WORK REQUIRED :: Every record here needs to be retyped exactly.
═════ SOURCE MATERIAL
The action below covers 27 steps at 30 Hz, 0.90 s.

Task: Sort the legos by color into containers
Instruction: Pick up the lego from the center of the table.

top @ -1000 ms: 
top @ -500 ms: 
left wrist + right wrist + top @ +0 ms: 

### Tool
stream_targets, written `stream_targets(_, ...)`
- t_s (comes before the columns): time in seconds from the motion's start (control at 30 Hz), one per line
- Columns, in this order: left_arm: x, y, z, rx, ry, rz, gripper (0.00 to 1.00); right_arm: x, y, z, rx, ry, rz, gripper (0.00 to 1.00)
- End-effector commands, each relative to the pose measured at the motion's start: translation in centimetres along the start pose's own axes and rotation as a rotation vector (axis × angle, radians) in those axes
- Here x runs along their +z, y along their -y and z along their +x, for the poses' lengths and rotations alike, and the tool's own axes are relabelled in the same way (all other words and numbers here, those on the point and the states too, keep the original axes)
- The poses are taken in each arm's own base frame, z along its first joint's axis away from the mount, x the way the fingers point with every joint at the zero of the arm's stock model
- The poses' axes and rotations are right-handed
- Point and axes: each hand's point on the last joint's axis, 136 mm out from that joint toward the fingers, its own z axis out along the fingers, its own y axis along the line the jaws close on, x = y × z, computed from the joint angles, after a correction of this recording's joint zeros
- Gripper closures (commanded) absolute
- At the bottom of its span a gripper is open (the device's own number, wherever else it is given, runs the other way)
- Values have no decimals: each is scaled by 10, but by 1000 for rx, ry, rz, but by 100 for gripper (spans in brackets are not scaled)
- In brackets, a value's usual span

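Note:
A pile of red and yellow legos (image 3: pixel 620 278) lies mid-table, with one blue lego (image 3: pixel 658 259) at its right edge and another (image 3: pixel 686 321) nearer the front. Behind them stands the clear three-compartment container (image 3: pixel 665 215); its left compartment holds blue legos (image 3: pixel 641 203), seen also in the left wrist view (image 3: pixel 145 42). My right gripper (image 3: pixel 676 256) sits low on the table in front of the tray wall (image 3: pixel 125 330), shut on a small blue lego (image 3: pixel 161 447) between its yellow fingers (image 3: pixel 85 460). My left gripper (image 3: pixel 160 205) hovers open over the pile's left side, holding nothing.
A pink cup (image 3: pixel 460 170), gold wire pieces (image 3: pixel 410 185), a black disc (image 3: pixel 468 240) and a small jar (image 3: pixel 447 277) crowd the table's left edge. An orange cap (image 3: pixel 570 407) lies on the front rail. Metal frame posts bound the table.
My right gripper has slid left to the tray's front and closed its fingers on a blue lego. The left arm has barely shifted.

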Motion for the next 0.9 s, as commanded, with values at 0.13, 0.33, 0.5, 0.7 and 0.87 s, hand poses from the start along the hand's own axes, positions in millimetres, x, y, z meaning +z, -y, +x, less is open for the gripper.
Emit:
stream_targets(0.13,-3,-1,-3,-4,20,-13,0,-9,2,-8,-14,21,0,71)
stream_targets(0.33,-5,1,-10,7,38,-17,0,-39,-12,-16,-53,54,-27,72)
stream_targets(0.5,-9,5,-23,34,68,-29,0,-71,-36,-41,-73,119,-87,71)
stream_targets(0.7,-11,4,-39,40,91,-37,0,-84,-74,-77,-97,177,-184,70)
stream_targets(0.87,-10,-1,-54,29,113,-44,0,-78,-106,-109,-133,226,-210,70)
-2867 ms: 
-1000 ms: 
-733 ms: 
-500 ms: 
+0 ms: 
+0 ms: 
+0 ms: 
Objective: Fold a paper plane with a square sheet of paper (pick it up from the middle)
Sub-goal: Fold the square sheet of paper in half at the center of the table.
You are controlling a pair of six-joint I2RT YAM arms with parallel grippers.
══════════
RESULT ::
The action below covers 27 steps at 30 Hz, 0.90 s.

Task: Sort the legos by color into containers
Instruction: Pick up the lego from the center of the table.

top @ -1000 ms: 
top @ -500 ms: 
left wrist + right wrist + top @ +0 ms: 

### Tool
stream_targets, written `stream_targets(_, ...)`
- t_s (comes before the columns): time in seconds from the motion's start (control at 30 Hz), one per line
- Columns, in this order: left_arm: x, y, z, rx, ry, rz, gripper (0.00 to 1.00); right_arm: x, y, z, rx, ry, rz, gripper (0.00 to 1.00)
- End-effector commands, each relative to the pose measured at the motion's start: translation in centimetres along the start pose's own axes and rotation as a rotation vector (axis × angle, radians) in those axes
- Here x runs along their +z, y along their -y and z along their +x, for the poses' lengths and rotations alike, and the tool's own axes are relabelled in the same way (all other words and numbers here, those on the point and the states too, keep the original axes)
- The poses are taken in each arm's own base frame, z along its first joint's axis away from the mount, x the way the fingers point with every joint at the zero of the arm's stock model
- The poses' axes and rotations are right-handed
- Point and axes: each hand's point on the last joint's axis, 136 mm out from that joint toward the fingers, its own z axis out along the fingers, its own y axis along the line the jaws close on, x = y × z, computed from the joint angles, after a correction of this recording's joint zeros
- Gripper closures (commanded) absolute
- At the bottom of its span a gripper is open (the device's own number, wherever else it is given, runs the other way)
- Values have no decimals: each is scaled by 10, but by 1000 for rx, ry, rz, but by 100 for gripper (spans in brackets are not scaled)
- In brackets, a value's usual span

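Note:
A pile of red and yellow legos (image 3: pixel 620 278) lies mid-table, with one blue lego (image 3: pixel 658 259) at its right edge and another (image 3: pixel 686 321) nearer the front. Behind them stands the clear three-compartment container (image 3: pixel 665 215); its left compartment holds blue legos (image 3: pixel 641 203), seen also in the left wrist view (image 3: pixel 145 42). My right gripper (image 3: pixel 676 256) sits low on the table in front of the tray wall (image 3: pixel 125 330), shut on a small blue lego (image 3: pixel 161 447) between its yellow fingers (image 3: pixel 85 460). My left gripper (image 3: pixel 160 205) hovers open over the pile's left side, holding nothing.
A pink cup (image 3: pixel 460 170), gold wire pieces (image 3: pixel 410 185), a black disc (image 3: pixel 468 240) and a small jar (image 3: pixel 447 277) crowd the table's left edge. An orange cap (image 3: pixel 570 407) lies on the front rail. Metal frame posts bound the table.
My right gripper has slid left to the tray's front and closed its fingers on a blue lego. The left arm has barely shifted.
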
Motion for the next 0.9 s, as commanded, with values at 0.13, 0.33, 0.5, 0.7 and 0.87 s, hand poses from the start along the hand's own axes, positions in millimetres, x, y, z meaning +z, -y, +x, less is open for the gripper.
Emit:
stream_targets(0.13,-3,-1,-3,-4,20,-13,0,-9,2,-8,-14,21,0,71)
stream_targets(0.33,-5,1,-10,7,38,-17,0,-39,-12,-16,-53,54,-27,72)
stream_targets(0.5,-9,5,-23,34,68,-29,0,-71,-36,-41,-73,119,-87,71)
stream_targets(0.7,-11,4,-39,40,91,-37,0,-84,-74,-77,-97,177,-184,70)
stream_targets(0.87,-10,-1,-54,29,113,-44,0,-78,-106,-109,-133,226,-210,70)
-2867 ms: 
-1000 ms: 
-733 ms: 
-500 ms: 
+0 ms: 
+0 ms: 
+0 ms: 
Objective: Fold a paper plane with a square sheet of paper (pick it up from the middle)
Sub-goal: Fold the square sheet of paper in half at the center of the table.
You are controlling a pair of six-joint I2RT YAM arms with parallel grippers.

This exercise requires no further answer.